What are the three Aristotelian rhetorical devices that help influence readers/listeners? Provide an example where you could use the three Aristotelian rhetorical devices to help your case?
The three Aristotelian rhetorical devices that help influence readers and listeners are the Logos, the Ethos and the Pathos. The Logos appeals to the logical sense in people- when they are thinking they want to be told the facts or the science about a topic. The Ethos appeals to the reputation of the speaker. Ethos speaks for a subject’s character through actions. And Pathos appeals to emotions. It is the ‘Why’ factor that you want to instill in your rhetoric to have the audience care about what you have to say.

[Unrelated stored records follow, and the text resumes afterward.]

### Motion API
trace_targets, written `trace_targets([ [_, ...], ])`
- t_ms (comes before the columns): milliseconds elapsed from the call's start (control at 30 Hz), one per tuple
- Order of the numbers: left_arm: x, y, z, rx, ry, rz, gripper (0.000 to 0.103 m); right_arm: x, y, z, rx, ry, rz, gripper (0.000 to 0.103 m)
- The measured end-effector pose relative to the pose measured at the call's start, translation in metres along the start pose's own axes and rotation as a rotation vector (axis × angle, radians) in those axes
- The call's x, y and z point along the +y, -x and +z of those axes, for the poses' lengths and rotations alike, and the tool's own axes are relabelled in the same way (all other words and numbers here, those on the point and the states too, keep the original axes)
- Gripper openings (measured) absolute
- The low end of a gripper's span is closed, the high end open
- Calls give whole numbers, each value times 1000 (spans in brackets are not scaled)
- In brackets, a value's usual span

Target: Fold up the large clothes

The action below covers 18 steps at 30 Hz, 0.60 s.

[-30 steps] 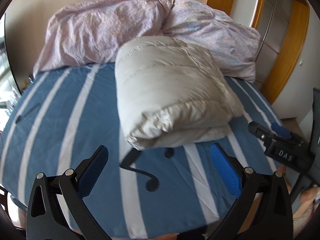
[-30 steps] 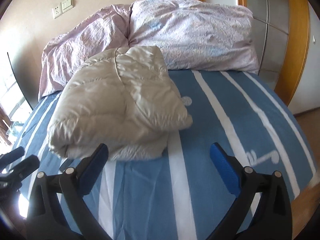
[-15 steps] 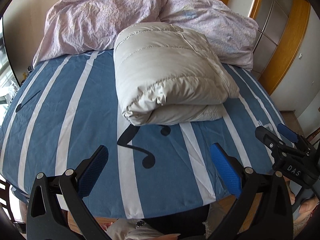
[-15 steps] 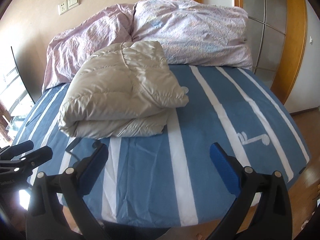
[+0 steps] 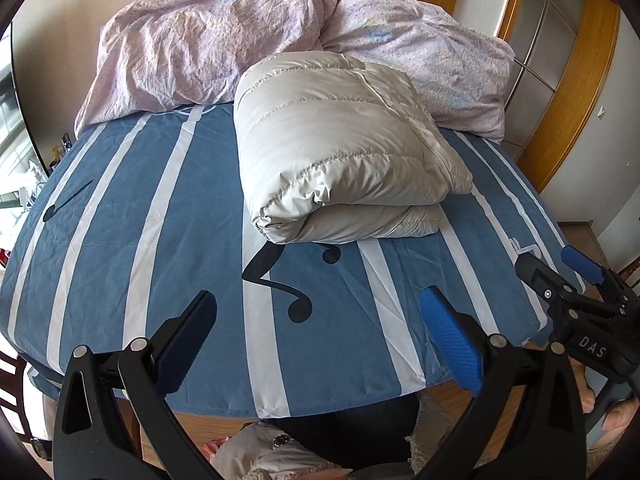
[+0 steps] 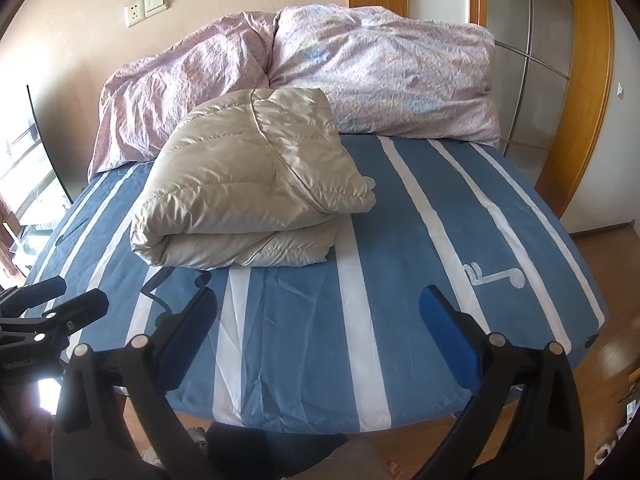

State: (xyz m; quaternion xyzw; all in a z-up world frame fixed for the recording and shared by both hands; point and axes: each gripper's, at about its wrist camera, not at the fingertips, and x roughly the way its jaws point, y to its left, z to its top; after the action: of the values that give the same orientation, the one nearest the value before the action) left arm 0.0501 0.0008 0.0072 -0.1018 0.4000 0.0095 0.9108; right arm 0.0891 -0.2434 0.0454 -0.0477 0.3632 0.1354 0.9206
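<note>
A beige quilted down jacket (image 5: 344,152) lies folded in a thick stack on the blue, white-striped bed sheet (image 5: 140,216); it also shows in the right wrist view (image 6: 252,184). My left gripper (image 5: 316,340) is open and empty, held over the bed's near edge, well short of the jacket. My right gripper (image 6: 316,336) is open and empty too, also back at the near edge. The right gripper shows at the right of the left wrist view (image 5: 560,280), and the left gripper shows at the left of the right wrist view (image 6: 60,304).
A crumpled pink duvet (image 5: 224,40) lies piled against the wall behind the jacket, also in the right wrist view (image 6: 360,68). A wooden-framed wardrobe (image 6: 560,80) stands to the right. Wooden floor (image 6: 600,248) lies beside the bed.
Both grippers have drawn back from the jacket toward the bed's near edge and risen. The folded jacket lies where it was, now farther away.
</note>
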Motion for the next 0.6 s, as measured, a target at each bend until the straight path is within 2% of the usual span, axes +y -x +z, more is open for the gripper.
trace_targets([
  [600,-6,12,0,-7,-7,8,102,-1,5,0,3,2,-17,101],
])
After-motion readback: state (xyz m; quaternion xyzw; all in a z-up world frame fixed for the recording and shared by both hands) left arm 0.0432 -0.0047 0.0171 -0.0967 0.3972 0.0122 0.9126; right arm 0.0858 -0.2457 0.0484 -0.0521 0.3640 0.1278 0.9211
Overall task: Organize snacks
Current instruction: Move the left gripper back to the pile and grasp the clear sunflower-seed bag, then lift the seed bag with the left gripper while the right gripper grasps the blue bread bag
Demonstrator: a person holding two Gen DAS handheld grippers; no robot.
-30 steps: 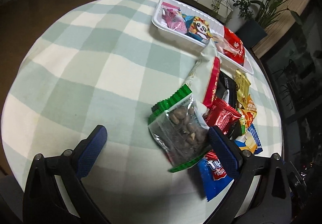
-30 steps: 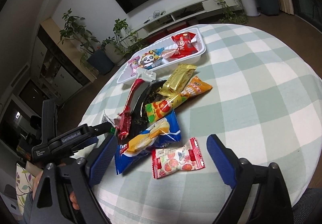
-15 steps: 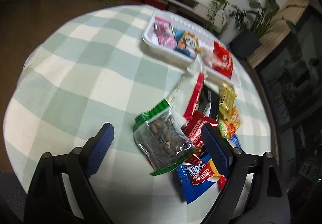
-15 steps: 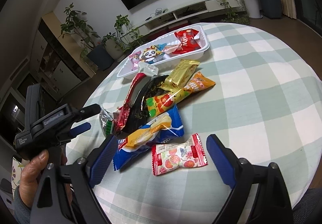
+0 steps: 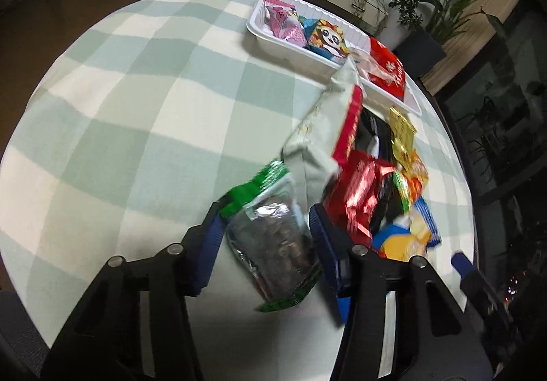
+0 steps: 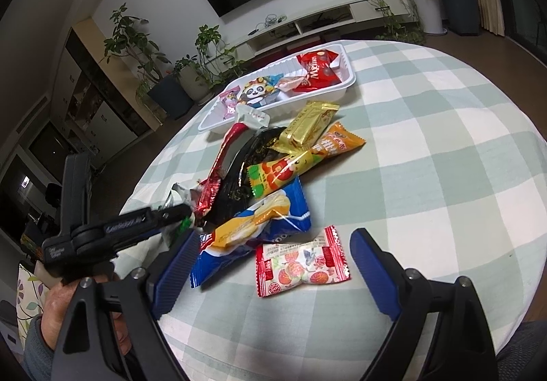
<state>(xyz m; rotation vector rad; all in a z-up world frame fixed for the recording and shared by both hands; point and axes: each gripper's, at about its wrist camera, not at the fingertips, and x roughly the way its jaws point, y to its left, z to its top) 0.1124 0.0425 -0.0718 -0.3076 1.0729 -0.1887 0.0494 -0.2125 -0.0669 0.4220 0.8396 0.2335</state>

The Aristotelian Logos, Ethos, Pathos could be used in the following manner. My son likes to dawdle in the mornings getting ready for school. He will play with his cars when is supposed to be getting dressed. He will play with the cat when he is supposed to be brushing his teeth and washing his face. I remind my seven year old that if he does not quicken his pace so we can get downstairs for breakfast and making lunches, we will have to rush through the rest of our morning and might be late for school. That lights a little fire. He doesn’t like to rush but he abhors being late for school. I also remind him that we bought Reese cups-his favorite of favorites- at the grocery the other day and the sooner he gets his day going, the sooner he can get back home and enjoy a couple of them after he has eaten something good for dinner. (Would I have exploited my Ethos as a mother?)
What is digital rhetoric?
Digital rhetoric is rhetoric that is created electronically. Examples could be blogs or emails, word processed documents, videos, chats, YouTube and Facebook, television and computer advertisements.

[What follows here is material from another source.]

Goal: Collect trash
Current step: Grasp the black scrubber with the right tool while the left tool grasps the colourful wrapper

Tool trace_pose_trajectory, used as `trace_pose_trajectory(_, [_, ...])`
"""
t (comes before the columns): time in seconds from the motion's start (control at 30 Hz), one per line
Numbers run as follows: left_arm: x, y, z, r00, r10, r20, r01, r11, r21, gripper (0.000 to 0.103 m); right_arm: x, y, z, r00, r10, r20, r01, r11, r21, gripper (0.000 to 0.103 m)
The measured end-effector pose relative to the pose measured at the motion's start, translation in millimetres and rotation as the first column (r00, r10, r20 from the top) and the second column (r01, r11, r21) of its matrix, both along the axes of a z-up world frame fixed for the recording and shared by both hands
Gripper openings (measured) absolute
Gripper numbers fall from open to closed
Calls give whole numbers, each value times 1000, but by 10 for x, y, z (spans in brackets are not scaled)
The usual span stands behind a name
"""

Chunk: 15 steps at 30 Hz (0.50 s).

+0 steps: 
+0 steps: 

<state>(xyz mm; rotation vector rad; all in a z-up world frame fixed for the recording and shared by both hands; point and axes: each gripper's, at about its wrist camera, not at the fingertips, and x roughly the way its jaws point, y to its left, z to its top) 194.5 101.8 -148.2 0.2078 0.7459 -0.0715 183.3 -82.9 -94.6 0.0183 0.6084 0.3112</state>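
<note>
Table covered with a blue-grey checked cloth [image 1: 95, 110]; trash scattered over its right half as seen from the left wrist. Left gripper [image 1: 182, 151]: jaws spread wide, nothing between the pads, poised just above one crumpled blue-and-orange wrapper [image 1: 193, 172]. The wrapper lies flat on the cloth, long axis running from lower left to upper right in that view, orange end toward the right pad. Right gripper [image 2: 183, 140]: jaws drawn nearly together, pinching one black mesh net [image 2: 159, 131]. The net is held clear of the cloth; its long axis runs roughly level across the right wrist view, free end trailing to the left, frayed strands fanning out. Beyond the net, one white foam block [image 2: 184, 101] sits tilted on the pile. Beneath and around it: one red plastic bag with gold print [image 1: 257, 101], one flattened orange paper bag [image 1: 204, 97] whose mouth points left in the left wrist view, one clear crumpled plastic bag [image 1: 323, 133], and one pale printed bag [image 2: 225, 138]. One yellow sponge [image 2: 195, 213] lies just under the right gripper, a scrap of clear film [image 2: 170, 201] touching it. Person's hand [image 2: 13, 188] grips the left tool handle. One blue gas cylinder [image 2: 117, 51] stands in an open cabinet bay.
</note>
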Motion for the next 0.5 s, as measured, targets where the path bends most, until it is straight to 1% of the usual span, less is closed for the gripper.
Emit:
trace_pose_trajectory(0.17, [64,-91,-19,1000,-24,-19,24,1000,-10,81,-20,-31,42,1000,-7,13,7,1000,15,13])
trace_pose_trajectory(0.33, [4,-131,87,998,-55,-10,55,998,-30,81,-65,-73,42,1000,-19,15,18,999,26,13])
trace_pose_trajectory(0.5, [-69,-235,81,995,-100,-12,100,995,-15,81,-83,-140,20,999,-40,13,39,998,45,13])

What is a multimodal composition and how does it differ from an alphabetic composition?
A multimodal composition includes effects such as sound and pictures in its presentation and is not only a written piece of work such as an alphabetic composition is.
What does the word ‘affordance’ mean? Give an example.

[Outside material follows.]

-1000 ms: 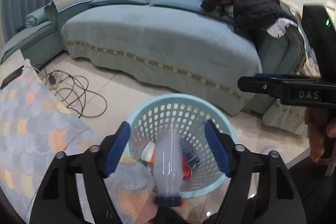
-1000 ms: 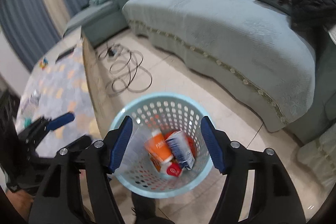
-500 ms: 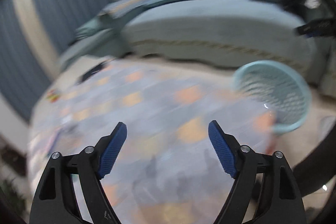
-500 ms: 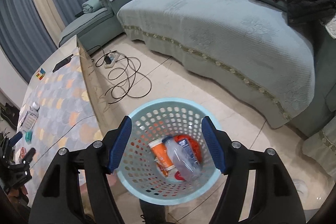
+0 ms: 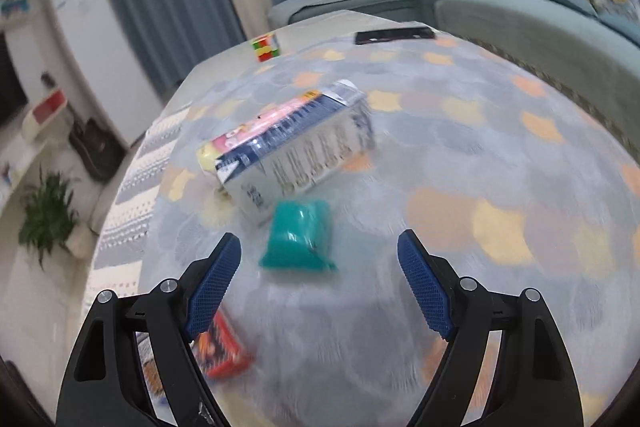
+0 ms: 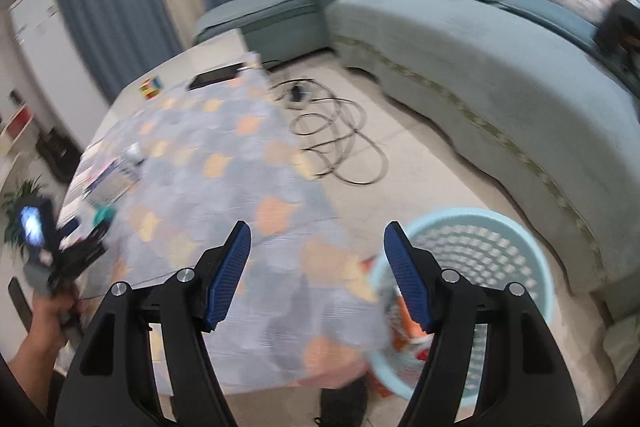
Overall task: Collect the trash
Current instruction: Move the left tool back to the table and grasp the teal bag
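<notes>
The left gripper [image 5: 319, 275] hangs wide and empty over the patterned surface [image 5: 460, 155]. Mid-frame, a teal packet [image 5: 299, 241] lies just below a carton [image 5: 292, 145] on its side. At lower left, blurred, sits perhaps a red wrapper [image 5: 224, 351].

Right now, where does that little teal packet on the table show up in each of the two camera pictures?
Left wrist view: the teal packet lies near the middle, just ahead of the open left gripper, in front of the carton.
Right wrist view: a small blurred teal patch at the far left edge of the table, probably the packet.
Shared landmark: the colour cube at the table's far end.
</notes>
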`<action>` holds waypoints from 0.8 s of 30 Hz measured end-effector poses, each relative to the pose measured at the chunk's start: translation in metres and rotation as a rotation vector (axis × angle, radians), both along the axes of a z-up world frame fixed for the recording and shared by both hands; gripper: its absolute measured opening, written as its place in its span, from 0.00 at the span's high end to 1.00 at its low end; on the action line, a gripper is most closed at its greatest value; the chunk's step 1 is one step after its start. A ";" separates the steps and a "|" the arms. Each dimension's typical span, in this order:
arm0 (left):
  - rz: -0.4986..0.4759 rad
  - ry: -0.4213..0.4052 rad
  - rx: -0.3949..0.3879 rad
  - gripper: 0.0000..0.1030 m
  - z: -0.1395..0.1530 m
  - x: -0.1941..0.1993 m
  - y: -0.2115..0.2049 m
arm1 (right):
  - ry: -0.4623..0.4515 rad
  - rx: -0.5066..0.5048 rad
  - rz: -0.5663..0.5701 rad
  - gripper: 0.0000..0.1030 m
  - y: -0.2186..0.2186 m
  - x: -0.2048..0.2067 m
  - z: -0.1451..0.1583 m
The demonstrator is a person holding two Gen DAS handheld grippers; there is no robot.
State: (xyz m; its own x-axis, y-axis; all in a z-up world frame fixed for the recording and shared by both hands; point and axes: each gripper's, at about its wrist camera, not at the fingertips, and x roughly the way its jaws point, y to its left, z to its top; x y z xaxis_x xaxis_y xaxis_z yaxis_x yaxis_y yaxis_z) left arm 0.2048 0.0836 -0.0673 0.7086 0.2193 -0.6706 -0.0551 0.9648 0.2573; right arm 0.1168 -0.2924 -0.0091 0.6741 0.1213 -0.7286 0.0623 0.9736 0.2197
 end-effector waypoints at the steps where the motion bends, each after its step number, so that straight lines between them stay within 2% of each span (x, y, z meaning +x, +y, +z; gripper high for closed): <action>1: 0.000 -0.001 -0.006 0.24 0.001 0.005 0.000 | 0.001 -0.002 0.013 0.36 0.010 0.002 0.001; 4: 0.053 0.045 -0.030 0.26 -0.008 0.031 0.009 | 0.004 -0.010 0.040 0.36 0.026 0.006 0.001; 7: 0.116 0.143 -0.176 0.27 -0.024 0.046 0.027 | 0.010 -0.004 0.052 0.36 0.036 0.009 0.002; 10: 0.126 0.148 -0.237 0.28 -0.029 0.048 0.037 | 0.003 0.021 0.069 0.36 0.045 0.015 0.005; 12: 0.106 0.138 -0.253 0.64 -0.024 0.049 0.038 | -0.021 0.033 0.086 0.36 0.059 0.024 0.010; 17: 0.103 0.148 -0.411 0.68 -0.013 0.040 0.055 | -0.075 -0.001 0.235 0.36 0.117 0.065 0.016; 21: 0.079 0.063 -0.432 0.67 0.015 0.017 0.064 | -0.048 0.125 0.309 0.36 0.162 0.104 0.002; 24: 0.087 0.020 -0.442 0.67 0.038 0.001 0.082 | -0.042 0.142 0.377 0.26 0.208 0.129 -0.013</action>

‘Affordance’ means certain measures, levels, expectations, angles have been or should have been thought of to make a circumstance the most appropriate it can be.
An example would be, the buttons on the dashboard in a car must be designed to have the most affordances for the driver’s comfort or the design of the dashboard will have failed.
What is the difference between multimodal and multimedia?
Multimodal is the medium-the channel- in which the info is travelling and Multimedia is the actual content-the elements-being sent.
What is one idea you have for your research paper? How might you incorporate images, sounds and videos into your paper?
I love the violin. I haven’t picked the instrument up in a while-about six months and before that is was years- but, my fingers and heart still remember. I am thinking of doing a history of the violin, from its beginnings to its electronic uses today. Some violins don’t even look like violins anymore, the bodies are almost completely gone because their sound has become so synthesized. I would put pictures and video clips of how violins used to be carved in my paper and how they are manufactured nowadays. I could use video clips of violinist playing, and pictures of some of the old great violinist that are no longer living.